Sinds midden juni bevindt de mensenrechtenactivist Behnam Mousivand (foto) zich in de Evin gevangenis van Teheran. Ook hij werd wegens zogenaamde “Staatsvijandige activiteiten” tot een vijfjarige gevangenisstraf veroordeeld. Nadat bij de jaarwisseling 2017/2018 duizenden mensen in heel Iran tegen de dictatuur hadden geprotesteerd, werd Behnam Mousivand, samen met andere mensenrechtenverdedigers op 1 februari 2018 gearresteerd. Hij werd daarna verscheidene weken, zonder contact met de buitenwereld, in de Evin gevangenis opgesloten, tot hij na betaling van een borgsom, voorlopig werd vrijgelaten.

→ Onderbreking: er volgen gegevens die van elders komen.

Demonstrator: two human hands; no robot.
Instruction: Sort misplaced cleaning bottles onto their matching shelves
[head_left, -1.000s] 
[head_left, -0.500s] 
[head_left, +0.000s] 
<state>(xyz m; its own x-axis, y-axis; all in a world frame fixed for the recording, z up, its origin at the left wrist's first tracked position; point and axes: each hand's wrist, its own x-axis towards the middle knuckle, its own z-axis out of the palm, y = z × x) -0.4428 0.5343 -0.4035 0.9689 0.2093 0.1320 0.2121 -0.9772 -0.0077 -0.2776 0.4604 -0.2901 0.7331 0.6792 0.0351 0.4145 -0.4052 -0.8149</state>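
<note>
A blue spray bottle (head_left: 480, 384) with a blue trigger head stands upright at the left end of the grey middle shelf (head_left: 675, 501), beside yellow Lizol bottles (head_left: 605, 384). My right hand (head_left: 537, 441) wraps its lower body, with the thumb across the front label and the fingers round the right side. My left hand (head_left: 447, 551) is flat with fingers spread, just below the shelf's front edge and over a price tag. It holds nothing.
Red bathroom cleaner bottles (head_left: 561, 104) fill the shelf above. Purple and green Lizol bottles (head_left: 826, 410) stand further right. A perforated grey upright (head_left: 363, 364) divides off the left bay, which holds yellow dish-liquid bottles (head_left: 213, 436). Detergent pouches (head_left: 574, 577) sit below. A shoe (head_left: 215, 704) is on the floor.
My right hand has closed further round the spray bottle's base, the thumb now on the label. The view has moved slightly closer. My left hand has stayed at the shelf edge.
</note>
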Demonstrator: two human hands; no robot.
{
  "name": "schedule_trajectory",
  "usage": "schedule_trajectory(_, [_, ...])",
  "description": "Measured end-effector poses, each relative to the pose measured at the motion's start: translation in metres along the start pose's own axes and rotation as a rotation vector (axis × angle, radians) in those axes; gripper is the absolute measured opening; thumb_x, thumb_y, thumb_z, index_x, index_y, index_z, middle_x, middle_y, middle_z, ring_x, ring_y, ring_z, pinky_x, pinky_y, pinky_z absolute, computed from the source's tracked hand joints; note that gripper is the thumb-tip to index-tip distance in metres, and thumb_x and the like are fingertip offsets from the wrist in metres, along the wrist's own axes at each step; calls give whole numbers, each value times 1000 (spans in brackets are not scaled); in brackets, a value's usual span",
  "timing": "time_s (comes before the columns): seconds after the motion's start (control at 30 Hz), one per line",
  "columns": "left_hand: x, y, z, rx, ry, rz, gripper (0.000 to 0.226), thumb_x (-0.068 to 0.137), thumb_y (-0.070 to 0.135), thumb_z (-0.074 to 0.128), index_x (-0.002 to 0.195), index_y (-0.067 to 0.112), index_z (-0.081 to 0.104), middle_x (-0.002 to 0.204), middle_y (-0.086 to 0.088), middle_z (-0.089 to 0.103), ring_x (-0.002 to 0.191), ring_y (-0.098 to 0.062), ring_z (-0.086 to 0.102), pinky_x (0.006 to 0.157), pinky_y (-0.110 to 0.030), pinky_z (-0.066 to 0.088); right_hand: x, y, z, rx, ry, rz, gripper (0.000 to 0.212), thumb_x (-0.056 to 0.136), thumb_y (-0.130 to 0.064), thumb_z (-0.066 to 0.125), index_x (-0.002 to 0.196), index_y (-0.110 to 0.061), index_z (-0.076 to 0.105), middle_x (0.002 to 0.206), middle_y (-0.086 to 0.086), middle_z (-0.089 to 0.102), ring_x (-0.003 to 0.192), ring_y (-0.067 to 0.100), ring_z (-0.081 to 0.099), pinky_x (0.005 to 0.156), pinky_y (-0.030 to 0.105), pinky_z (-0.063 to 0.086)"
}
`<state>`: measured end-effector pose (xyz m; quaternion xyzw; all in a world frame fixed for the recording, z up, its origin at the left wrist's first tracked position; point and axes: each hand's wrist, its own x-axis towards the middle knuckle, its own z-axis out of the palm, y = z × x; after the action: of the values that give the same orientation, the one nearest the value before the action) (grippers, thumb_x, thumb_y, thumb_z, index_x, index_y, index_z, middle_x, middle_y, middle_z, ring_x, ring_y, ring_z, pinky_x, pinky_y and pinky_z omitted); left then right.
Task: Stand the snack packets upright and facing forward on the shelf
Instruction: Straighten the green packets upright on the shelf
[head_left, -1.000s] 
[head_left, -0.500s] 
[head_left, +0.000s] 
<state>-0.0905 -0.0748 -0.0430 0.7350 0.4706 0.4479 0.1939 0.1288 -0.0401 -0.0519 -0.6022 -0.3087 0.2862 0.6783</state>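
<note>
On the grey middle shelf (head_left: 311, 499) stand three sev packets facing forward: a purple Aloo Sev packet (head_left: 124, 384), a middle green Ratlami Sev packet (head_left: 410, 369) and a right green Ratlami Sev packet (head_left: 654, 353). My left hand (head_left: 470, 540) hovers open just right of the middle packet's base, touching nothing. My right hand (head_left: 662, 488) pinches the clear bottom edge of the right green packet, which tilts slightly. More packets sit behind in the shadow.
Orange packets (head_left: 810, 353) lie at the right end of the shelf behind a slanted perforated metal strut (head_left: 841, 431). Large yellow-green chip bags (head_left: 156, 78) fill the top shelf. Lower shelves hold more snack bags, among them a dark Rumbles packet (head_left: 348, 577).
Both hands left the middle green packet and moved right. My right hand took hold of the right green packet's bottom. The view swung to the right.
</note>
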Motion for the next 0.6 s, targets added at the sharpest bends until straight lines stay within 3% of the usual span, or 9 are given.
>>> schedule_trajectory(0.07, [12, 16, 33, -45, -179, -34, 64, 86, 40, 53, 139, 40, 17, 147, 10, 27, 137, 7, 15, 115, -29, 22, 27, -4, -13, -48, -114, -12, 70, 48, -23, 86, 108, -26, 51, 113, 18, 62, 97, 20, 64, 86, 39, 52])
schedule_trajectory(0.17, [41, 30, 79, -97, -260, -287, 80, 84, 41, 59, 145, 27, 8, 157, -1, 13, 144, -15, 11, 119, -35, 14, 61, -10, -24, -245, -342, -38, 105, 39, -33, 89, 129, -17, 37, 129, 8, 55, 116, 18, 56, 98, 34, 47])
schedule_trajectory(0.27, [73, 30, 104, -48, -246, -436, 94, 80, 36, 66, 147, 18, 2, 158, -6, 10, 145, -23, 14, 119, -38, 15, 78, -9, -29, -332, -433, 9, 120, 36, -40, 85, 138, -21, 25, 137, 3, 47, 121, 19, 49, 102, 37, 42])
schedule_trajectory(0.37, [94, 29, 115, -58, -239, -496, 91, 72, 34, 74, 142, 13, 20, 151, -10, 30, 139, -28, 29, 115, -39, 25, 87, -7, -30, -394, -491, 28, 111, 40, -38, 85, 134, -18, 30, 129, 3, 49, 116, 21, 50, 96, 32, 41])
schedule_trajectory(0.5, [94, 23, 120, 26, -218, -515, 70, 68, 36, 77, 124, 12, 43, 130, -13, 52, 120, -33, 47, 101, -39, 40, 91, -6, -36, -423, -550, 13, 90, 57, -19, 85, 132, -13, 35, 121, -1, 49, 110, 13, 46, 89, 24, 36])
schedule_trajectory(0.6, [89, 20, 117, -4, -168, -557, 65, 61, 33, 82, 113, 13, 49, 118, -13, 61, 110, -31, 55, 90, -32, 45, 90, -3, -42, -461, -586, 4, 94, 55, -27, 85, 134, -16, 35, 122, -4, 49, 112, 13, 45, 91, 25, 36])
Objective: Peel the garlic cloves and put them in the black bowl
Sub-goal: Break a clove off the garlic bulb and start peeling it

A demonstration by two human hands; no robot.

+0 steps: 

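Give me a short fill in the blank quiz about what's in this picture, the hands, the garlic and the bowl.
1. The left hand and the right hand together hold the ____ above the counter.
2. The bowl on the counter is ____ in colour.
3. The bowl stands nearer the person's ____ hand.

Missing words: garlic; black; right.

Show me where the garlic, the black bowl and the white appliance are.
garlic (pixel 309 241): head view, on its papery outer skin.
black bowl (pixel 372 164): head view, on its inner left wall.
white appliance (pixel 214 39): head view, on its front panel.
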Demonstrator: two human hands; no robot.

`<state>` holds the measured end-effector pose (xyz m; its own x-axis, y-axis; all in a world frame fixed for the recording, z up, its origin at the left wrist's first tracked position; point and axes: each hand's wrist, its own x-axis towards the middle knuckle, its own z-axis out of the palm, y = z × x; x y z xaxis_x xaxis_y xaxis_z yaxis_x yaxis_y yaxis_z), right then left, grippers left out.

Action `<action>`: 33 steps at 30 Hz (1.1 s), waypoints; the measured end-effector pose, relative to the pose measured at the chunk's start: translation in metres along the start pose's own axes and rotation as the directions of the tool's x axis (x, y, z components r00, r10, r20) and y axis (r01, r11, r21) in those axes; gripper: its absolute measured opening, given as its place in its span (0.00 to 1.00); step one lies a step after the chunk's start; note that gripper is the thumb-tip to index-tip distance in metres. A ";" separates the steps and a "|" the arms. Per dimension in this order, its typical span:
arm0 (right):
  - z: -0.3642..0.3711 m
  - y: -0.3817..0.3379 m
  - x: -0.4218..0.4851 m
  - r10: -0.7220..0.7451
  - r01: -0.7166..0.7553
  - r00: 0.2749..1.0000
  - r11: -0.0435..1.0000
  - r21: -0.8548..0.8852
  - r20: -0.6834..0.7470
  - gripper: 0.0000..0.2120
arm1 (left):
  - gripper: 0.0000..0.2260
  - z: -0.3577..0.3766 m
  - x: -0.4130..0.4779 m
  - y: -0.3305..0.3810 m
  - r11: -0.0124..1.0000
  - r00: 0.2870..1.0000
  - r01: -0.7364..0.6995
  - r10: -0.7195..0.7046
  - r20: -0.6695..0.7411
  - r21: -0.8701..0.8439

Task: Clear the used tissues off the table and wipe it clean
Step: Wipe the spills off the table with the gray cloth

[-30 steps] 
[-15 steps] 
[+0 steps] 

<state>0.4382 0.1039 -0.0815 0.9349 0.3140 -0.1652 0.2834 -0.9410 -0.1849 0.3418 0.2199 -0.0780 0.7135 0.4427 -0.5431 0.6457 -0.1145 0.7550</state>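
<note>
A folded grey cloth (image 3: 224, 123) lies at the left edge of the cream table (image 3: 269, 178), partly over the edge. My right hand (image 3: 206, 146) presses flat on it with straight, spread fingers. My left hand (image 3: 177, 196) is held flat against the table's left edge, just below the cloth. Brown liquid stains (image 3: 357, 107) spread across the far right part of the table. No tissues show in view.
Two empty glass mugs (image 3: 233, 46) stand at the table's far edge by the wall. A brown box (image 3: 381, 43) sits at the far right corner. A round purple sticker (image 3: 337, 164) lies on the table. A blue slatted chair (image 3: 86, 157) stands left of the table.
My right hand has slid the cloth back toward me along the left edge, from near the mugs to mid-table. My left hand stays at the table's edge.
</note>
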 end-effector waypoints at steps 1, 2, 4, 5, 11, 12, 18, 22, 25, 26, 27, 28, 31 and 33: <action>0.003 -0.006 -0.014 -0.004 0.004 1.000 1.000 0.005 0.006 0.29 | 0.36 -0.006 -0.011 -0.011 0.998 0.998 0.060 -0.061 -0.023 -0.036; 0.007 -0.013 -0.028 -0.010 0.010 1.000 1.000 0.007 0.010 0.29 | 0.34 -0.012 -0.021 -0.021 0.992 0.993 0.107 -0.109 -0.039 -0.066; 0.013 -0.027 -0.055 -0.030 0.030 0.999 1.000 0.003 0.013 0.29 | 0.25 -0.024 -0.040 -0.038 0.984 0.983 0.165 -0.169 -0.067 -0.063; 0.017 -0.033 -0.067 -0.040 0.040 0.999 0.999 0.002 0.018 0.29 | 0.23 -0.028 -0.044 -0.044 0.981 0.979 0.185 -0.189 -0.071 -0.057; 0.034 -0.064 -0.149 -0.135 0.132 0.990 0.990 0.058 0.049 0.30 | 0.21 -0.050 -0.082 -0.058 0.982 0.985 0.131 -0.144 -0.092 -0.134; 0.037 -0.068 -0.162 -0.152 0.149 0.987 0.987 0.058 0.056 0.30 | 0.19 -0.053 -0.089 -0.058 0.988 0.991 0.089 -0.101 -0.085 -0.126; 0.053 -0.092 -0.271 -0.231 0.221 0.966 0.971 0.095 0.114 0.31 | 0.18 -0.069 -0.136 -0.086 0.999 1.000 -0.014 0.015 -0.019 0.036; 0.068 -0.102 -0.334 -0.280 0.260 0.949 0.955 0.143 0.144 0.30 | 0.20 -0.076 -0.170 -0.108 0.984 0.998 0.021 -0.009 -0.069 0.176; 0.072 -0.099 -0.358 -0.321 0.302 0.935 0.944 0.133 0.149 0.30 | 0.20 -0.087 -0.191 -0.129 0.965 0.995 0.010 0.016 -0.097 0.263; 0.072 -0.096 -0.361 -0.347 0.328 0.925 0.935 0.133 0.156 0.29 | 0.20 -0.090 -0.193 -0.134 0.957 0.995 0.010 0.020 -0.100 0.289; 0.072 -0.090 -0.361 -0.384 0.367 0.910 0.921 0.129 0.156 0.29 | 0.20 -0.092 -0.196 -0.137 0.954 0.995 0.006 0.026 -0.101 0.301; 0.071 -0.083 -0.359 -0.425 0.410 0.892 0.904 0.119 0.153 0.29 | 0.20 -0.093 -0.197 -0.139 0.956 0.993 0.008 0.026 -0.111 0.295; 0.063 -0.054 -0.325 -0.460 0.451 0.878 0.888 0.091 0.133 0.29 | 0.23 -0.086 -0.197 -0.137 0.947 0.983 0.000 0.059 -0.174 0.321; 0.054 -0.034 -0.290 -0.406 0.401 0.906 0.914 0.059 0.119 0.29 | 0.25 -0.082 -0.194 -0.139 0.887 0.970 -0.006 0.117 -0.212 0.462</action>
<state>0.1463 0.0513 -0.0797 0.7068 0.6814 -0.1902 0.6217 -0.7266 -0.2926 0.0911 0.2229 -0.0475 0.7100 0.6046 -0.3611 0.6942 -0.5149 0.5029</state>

In Iran betalen mensenrechtenverdedigers een hoge prijs voor hun moed. Ze worden door het regime met alle hardheid vervolgd. Mensenrechtenverdedigers documenteren de schendingen van de grondrechten in het land en berichten erover. Ze staan in contact met internationale mensenrechtenorganisaties en media om de situatie in Iran te belichten en hulp te zoeken. De jonge generatie in het bijzonder benut het internet om op een effectieve manier het publiek op mensenrechtenschendingen opmerkzaam te maken.